• Task to complete:
Pull every "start" line out of the data below.
*** Given material ***
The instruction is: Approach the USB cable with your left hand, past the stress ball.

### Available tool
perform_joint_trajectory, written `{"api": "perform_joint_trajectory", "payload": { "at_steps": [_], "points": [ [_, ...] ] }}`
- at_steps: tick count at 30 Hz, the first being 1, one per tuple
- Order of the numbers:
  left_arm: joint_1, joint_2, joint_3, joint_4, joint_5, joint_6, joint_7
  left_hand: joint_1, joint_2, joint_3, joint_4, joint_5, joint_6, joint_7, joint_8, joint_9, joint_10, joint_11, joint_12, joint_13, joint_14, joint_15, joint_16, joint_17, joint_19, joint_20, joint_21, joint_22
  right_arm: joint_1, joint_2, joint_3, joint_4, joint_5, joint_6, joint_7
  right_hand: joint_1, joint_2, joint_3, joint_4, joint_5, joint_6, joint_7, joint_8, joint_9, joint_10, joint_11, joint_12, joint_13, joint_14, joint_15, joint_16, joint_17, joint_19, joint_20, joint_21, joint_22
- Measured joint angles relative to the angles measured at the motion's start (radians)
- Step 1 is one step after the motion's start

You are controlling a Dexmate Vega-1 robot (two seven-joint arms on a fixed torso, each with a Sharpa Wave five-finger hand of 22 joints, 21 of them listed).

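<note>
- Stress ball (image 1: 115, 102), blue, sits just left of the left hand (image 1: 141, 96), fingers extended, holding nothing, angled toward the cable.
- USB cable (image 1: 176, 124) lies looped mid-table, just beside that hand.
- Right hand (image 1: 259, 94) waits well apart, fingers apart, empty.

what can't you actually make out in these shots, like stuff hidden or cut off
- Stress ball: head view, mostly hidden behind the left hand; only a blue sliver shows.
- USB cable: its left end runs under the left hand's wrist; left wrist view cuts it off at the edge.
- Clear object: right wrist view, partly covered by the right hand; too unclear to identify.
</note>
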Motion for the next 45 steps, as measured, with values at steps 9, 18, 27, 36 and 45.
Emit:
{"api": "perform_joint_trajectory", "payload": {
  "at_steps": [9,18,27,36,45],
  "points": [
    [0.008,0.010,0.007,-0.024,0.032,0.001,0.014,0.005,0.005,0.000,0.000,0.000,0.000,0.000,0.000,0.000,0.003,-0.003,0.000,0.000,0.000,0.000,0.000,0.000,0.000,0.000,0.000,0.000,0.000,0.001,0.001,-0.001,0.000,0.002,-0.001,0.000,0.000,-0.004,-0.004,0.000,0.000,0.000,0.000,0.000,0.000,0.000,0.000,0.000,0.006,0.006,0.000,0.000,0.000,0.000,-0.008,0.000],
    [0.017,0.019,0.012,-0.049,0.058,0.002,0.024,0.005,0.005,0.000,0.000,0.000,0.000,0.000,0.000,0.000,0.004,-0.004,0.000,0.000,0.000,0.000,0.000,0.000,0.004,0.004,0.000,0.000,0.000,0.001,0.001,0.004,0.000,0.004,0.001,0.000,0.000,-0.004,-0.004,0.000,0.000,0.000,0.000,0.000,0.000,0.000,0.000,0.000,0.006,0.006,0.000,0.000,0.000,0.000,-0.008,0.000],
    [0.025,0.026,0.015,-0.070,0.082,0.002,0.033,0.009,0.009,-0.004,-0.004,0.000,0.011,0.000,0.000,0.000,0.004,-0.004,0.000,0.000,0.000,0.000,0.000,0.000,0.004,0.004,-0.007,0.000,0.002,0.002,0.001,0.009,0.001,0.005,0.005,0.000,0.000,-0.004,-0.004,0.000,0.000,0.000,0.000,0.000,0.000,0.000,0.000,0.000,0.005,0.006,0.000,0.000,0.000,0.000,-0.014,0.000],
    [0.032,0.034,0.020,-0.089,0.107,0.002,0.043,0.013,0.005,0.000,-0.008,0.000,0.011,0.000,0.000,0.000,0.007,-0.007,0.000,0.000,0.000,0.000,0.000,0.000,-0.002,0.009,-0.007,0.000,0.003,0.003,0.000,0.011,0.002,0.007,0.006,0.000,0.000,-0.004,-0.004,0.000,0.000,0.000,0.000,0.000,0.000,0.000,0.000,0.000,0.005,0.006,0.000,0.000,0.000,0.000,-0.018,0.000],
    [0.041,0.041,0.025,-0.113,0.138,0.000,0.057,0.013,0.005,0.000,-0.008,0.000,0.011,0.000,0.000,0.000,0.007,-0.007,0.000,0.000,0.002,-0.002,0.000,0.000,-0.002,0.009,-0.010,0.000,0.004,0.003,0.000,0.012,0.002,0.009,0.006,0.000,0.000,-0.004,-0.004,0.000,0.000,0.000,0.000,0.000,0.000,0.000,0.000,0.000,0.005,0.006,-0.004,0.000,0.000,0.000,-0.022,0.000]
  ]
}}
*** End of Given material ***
• Reply to the exercise:
- Measured joint angles relative to the angles measured at the motion's start (radians)
- Step 1 is one step after the motion's start

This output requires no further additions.